# Mount zfs pool on Nanobsd



## Mac_a (Jun 11, 2020)

I'm new to Nanobsd, built with  Feebsd 12 (compile Generic kernel all modules), everything run as expected, now I intend to build a zfs pool, but being a filesystem (ro) it is not possible, I think of a link to  /var or /etc., but I'm not sure it would be the ideal way out.  I also didn't find anything similar in ~ /tools/nanobsd/embedded.
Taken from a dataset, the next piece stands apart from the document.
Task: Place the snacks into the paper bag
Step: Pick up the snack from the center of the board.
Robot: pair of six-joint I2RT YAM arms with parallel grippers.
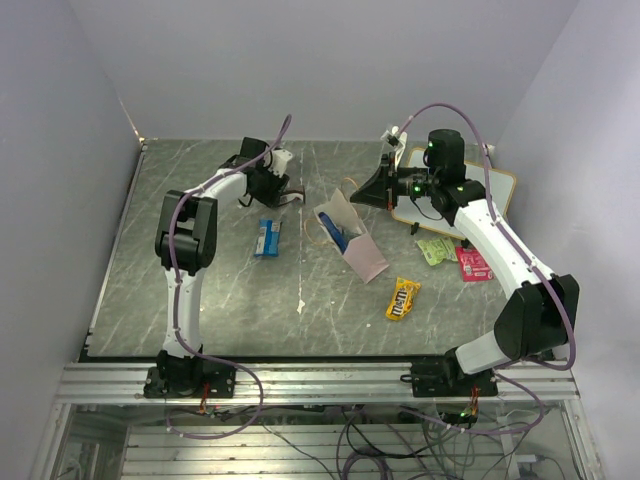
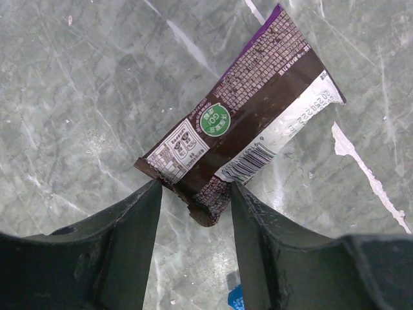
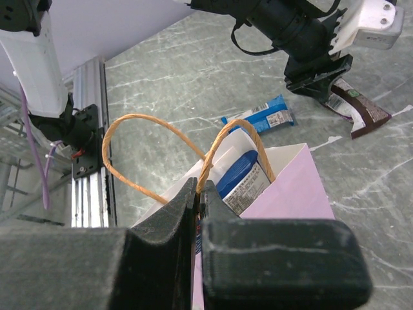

What does it take to build a persistent pool?   Is there any variable to be defined in my custom.cfg for this?   I can create the ex pool. (zpool create mypool mirror /dev/ada1  /dev/ada2) but it is not possible to mount due to the read-only root filesystem.


----------



## SirDice (Jun 11, 2020)

I have to admit I have very little experience with nanobsd but I believe this is commonly solved by having two partitions. The first partition is read-only and contains the nanabsd install. The second partition is read-write and has a /config directory (or something similar). Things that may need to be configurable are then symlinked from /etc/rc.conf to /config/rc.conf for example. That will leave the main OS filesystem read-only while allowing you to modify certain configuration files.


----------



## Phishfry (Jun 11, 2020)

You could include the settings needed by using the overlay structure.
Notice in the /nanobsd directory there is a /files directory.
You can pre-build rc.conf and fstab under this directory.
You will need to create the file structure under this directory (ie. create /etc).
The statement you need in your nanobsd config file is:
customize_cmd cust_install_files

Here is my command which uses NANO_NAME variable for various builds.
With this I can setup various builds each with thier own overlay.

cust_install_build_files ( ) (
        cd "${NANO_TOOLS}/${NANO_NAME}/files"
        find . -print | grep -Ev '/(CVS|\.svn|\.hg|\.git)' | cpio -Ldumpv ${NANO_WORLDDIR}

        if [ -n "${NANO_CUST_FILES_MTREE}" -a -f ${NANO_CUST_FILES_MTREE} ]; then
                CR "mtree -eiU -p /" <${NANO_CUST_FILES_MTREE}
        fi
)


----------



## Mac_a (Jun 14, 2020)

An easy path for me, what I did, and now running ...

Create Dataset in  /var/mypool,  where  /var is written in memory.

For 'mypool' to be imported at boot, there must be /boot/zpool.cache, and it must be in /cfg to persist.  For some reason "mypool" is imported at boot, but is not mounted in /var/ mypool.  If you create 'mypool' with <zpool create -m none> then <zfs create -o mountpoint = /var/data   mypool/data>  everything works as expected and I will have "mypool/data" mounted after boot.

In my research they say that zpool.cache is only necessary for Root ZFS in addition to saving information from the labeled disks etc ... important for recovery.  I believe it is possible to import and mount the pool in another way but I have not found how to do it.


----------